On Thursday, 12 July 2012 at 17:51:32 UTC, Andrei Alexandrescu
wrote:
On 7/12/12 1:40 PM, David Piepgrass wrote:
1. Most importantly, the C++ template approach is a big pain
for
large-scale systems, because in such systems you want to
create DLLs/SOs
and C++ has neither a standard ABI nor a safe way to pass
around
template instantiations between DLLs (in the presence of
changes to
internal implementation details). Similar problems exist for
D, yes?
It's a lot easier to define a standard ABI for classes than to
solve the
cross-DLL template problem.
The thing is, that can be done in an opt-in manner. People who
want methods in the root of the hierarchy can define a root
that defines them. But there's no way to opt out of inheriting
Object. Basically it's nice to not force people to buy into a
constrained environment without necessity.
+1
4. Template bloat is no big deal on desktops but it becomes a
bigger
problem as the target system gets smaller. Maybe some
compromise should
be made to ensure D remains powerful and capable on small
targets.
I think virtuals are an equally, if not worse, problem in
memory-constrained systems. The simple solution people choose
for such - they use them judiciously. Here actually templates
may be at an advantage because of their opt-in quality.

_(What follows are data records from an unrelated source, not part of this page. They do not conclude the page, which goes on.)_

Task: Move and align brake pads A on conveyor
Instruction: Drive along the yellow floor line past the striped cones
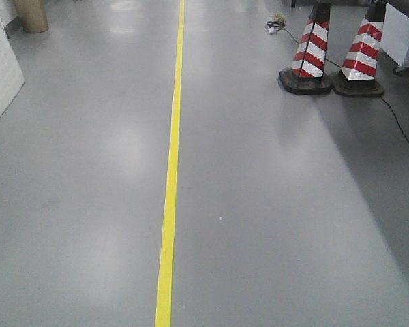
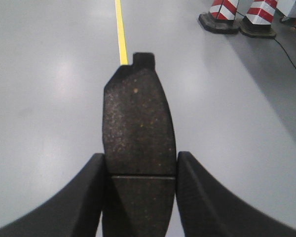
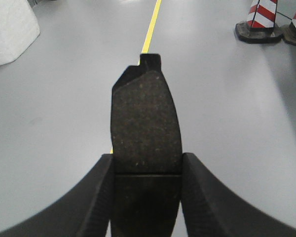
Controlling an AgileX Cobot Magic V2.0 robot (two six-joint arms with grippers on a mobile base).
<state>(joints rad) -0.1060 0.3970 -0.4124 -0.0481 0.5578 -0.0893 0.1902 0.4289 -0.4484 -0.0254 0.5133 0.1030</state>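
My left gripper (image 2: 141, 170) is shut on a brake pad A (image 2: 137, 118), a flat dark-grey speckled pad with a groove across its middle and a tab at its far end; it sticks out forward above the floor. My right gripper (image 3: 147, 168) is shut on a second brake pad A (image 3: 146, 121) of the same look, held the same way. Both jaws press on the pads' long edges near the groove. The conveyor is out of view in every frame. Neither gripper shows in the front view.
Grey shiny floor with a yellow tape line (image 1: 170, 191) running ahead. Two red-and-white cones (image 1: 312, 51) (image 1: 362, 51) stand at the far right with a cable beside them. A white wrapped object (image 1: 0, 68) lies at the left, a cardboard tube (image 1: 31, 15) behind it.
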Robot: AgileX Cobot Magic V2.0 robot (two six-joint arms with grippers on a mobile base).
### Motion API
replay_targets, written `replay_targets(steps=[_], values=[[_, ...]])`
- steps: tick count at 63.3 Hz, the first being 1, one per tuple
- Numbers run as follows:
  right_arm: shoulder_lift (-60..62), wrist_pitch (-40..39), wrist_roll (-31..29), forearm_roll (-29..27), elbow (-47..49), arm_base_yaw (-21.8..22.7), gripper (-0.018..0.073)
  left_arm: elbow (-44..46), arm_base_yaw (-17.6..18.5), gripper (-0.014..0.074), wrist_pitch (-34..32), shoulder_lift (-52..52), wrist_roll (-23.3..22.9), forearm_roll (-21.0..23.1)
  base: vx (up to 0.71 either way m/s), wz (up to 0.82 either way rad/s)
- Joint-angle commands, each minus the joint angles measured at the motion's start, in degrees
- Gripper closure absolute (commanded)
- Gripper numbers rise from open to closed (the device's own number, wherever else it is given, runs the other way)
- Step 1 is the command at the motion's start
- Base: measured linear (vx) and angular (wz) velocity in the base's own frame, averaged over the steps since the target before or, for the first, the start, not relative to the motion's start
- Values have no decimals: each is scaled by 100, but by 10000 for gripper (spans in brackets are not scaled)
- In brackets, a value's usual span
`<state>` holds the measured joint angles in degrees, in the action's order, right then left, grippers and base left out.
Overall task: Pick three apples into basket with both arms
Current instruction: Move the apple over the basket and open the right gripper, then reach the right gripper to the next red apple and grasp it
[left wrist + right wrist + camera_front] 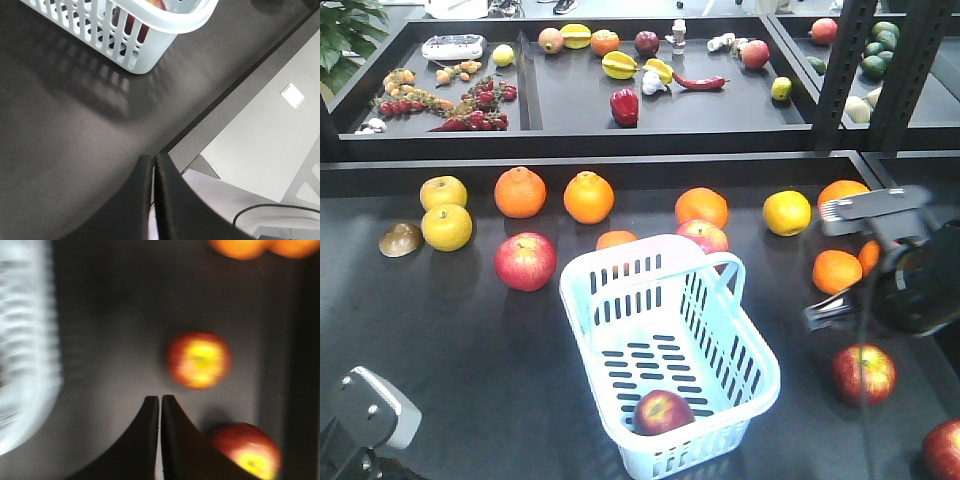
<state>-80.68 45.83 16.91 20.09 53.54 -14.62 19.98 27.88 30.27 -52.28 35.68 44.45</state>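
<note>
This seems to be a robotics lab staged as a grocery stand. A black rimmed desk carries loose oranges, apples and a plastic shopping basket. Behind it, 2 black trays display assorted produce. Perforated black rack uprights stand at the right, a potted plant fills the far corner, and pale bare floor borders the desk.

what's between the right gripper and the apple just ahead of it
Nothing: the right wrist view shows only bare dark tabletop between the right gripper and that apple.
</note>
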Motion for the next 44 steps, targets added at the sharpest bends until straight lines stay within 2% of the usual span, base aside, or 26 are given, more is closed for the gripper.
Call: replay_targets(steps=[1,6,12,15,21,31,34,37,44], values=[[-62,-298,29,205,170,467,559,109,18,603,-150,72,-59,190,0,0],[-284,-293,-429,-328,269,859,523,109,18,603,-150,72,-59,190,0,0],[-598,-199,-1438,-1330,556,1441,431,109,18,603,-150,72,-59,190,0,0],[-796,-123,-1978,-1754,725,1694,358,109,18,603,-150,72,-59,190,0,0],[-1096,18,-2502,-2313,1000,2043,190,109,18,603,-150,72,-59,190,0,0],[-1604,18,-2600,-2391,1204,2166,-85,109,18,603,-150,72,-59,190,0,0],[-1756,7,-2573,-2359,1261,2159,-137,109,18,603,-150,72,-59,190,0,0],[-1947,-28,-2572,-2348,1322,2146,-171,109,18,603,-150,72,-59,190,0,0],[-2320,-38,-2460,-2324,1514,2146,-164,109,18,603,-150,72,-59,190,0,0]])
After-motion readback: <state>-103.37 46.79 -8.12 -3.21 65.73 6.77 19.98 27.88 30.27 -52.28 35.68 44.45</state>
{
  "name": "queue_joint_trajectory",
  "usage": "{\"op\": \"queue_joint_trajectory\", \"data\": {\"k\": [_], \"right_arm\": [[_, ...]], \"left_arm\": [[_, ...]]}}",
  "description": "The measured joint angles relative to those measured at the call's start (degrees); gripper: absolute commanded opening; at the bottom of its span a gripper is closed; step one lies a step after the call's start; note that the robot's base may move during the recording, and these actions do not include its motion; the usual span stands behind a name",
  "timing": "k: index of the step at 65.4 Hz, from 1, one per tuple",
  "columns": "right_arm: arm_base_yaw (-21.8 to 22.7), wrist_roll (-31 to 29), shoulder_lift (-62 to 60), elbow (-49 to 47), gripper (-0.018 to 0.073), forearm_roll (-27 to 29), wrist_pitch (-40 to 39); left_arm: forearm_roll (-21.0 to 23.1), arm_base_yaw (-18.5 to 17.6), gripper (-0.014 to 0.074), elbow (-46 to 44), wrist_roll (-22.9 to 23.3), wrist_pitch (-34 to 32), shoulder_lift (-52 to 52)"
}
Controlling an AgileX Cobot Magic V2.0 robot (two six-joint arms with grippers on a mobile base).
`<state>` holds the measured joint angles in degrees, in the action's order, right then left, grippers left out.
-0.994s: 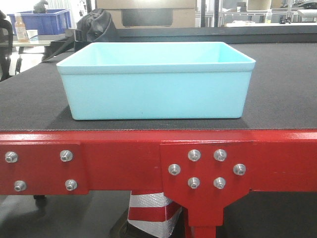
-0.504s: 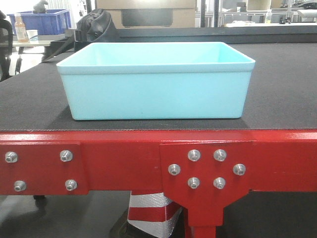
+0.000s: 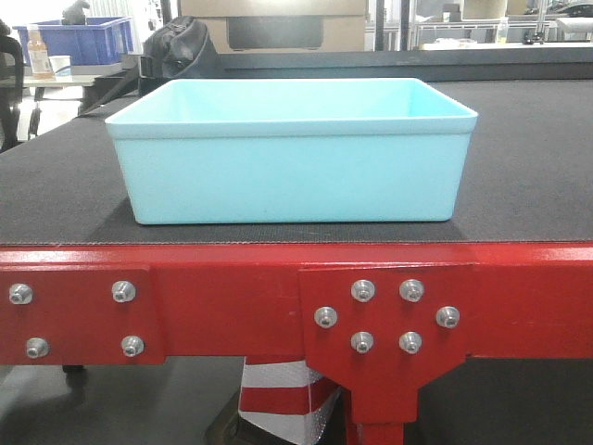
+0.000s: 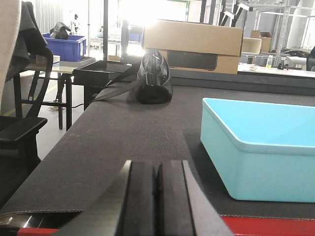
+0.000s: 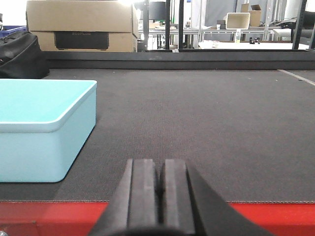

+1. Such seams give flexibility that otherwise would be extremely
hard to achieve.
There were two proposals yesterday that I liked. Taken
together, they
address all the problems that were raised with const functions
in Object:
1. Provide a 'safe workaround' for const, for caching and lazy
evaluation (implement it carefully to avoid breaking the
guarantees of
immutable)
We should explore this option in any case. At this point I'm
starting to believe (a) we're doing the right thing by
marginalizing the four methods aside from this issue, (b)
caching is good for other things than this particular problem.
+2 (Especially if it would be possible to redefine 'lazy', so
that it would evaluate at most once.)